→ Problem details:
Extract each line holding the word "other" from the entries.

---- Records for the task

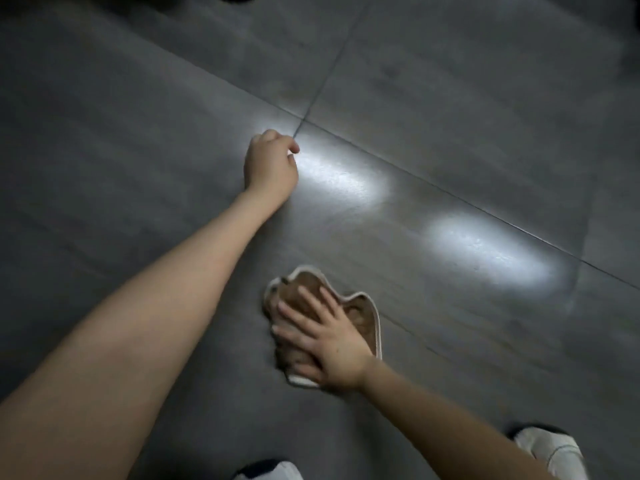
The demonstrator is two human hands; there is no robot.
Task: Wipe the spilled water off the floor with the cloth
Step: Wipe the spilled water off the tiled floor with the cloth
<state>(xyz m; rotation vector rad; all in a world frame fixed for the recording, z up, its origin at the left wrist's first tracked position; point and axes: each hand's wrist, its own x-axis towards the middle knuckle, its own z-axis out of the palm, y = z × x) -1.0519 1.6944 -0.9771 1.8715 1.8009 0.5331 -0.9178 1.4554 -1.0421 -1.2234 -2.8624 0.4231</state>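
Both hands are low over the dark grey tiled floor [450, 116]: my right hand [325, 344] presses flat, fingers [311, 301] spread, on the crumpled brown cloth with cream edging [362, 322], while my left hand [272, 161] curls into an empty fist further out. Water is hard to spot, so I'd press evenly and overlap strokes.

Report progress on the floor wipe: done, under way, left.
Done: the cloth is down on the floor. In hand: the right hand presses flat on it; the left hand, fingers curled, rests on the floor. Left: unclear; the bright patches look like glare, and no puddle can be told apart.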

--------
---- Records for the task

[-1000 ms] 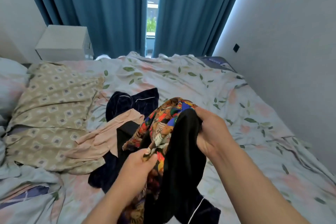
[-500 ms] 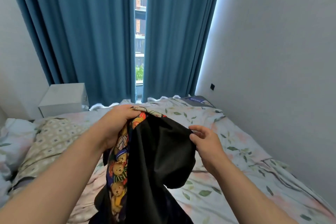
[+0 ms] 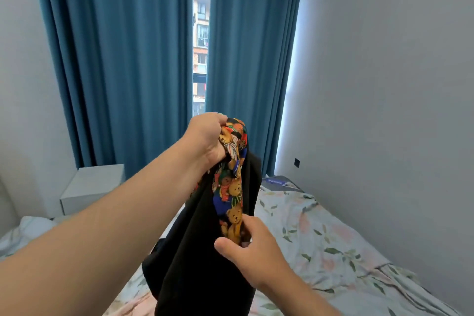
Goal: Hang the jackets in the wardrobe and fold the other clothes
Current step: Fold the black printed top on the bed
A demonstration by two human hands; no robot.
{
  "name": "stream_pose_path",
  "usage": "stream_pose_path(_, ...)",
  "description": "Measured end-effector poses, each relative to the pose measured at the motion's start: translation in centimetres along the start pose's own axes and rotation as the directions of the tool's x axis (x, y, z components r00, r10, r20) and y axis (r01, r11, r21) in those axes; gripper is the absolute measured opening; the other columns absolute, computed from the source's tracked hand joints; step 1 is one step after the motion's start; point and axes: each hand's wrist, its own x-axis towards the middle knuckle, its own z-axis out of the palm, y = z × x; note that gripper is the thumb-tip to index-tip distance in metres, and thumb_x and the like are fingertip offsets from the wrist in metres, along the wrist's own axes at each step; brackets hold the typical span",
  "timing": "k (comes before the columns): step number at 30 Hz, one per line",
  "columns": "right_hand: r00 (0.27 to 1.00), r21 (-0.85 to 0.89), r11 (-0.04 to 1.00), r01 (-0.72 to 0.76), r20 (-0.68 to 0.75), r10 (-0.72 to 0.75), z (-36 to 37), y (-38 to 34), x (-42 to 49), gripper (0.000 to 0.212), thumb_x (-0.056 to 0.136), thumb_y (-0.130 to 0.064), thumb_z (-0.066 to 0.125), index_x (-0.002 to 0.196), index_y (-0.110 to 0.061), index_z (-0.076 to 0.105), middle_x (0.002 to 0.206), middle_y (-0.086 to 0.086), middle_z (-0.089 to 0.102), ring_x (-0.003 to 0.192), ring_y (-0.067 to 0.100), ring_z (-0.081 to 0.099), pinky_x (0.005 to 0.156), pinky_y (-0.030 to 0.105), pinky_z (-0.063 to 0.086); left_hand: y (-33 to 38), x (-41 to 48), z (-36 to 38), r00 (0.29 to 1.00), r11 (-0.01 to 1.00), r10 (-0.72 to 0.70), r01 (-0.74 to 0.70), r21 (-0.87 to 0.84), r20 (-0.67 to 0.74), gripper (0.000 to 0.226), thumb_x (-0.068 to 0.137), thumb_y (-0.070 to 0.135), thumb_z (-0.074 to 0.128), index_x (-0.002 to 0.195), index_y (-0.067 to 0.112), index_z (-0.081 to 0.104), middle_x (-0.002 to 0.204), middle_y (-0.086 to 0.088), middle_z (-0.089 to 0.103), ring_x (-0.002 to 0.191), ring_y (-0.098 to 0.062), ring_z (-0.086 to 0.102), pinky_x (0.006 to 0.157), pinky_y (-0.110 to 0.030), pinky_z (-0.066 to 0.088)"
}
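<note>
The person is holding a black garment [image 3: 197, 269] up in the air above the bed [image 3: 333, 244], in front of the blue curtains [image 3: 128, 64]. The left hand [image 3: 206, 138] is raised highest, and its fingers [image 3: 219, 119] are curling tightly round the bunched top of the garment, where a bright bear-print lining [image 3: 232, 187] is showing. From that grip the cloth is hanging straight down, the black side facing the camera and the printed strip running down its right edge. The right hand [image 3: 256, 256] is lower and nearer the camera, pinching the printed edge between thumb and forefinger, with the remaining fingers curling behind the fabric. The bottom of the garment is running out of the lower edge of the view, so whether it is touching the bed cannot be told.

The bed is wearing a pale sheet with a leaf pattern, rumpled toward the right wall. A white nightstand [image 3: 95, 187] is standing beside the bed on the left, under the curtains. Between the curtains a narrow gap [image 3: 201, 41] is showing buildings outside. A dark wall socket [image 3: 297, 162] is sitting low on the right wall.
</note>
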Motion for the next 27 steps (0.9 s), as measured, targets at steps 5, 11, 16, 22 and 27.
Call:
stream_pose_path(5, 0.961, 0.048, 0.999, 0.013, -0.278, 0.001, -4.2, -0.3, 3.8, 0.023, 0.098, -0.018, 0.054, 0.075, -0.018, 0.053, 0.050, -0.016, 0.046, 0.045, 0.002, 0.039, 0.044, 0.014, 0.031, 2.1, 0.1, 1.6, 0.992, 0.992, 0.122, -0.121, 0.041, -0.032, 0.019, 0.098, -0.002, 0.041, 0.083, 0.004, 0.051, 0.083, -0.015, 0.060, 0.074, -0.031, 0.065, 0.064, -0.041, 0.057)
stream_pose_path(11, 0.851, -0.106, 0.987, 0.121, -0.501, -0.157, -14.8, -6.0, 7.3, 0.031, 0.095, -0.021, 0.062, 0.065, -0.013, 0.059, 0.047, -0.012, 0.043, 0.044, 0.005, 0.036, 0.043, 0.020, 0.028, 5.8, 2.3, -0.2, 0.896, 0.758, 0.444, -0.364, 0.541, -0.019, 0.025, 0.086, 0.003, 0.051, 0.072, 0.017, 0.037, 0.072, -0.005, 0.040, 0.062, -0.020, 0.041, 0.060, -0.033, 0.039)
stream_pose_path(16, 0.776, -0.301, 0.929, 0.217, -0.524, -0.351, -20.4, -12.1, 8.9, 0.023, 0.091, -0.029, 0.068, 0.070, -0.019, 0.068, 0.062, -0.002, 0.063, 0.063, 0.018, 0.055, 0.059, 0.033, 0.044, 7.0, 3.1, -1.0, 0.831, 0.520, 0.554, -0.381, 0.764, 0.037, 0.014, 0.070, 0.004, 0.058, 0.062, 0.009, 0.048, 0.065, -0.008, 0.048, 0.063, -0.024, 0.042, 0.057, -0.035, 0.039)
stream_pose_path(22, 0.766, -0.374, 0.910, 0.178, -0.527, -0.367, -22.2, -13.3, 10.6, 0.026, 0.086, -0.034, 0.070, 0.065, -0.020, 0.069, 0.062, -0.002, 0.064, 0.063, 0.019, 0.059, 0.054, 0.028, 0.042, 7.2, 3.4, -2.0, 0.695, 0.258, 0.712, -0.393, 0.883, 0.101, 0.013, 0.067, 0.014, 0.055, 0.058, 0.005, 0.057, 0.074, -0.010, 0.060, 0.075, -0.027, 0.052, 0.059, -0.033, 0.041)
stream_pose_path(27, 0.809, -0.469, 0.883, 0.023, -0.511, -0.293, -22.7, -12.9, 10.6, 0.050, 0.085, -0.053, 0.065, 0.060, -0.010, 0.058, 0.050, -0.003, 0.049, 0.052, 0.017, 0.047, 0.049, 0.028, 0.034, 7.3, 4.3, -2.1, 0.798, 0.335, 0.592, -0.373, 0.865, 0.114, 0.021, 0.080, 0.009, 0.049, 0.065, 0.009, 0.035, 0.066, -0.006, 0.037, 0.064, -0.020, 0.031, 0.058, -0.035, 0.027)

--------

→ Response area:
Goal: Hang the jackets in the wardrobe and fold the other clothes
  "description": "Measured end-effector poses, each relative to the pose measured at the motion's start: translation in centimetres along the start pose's own axes and rotation as the directions of the tool's x axis (x, y, z components r00, r10, r20) and y axis (r01, r11, r21) in those axes; gripper is the absolute measured opening; the other columns absolute, computed from the source's tracked hand joints; step 1 is one step after the motion's start; point and axes: each hand's wrist, its own x-axis towards the middle knuckle, its own z-axis out of the palm, y = z × x; note that gripper is the thumb-tip to index-tip distance in metres, and thumb_x and the like are fingertip offsets from the wrist in metres, along the wrist's own axes at each step; brackets hold the typical span",

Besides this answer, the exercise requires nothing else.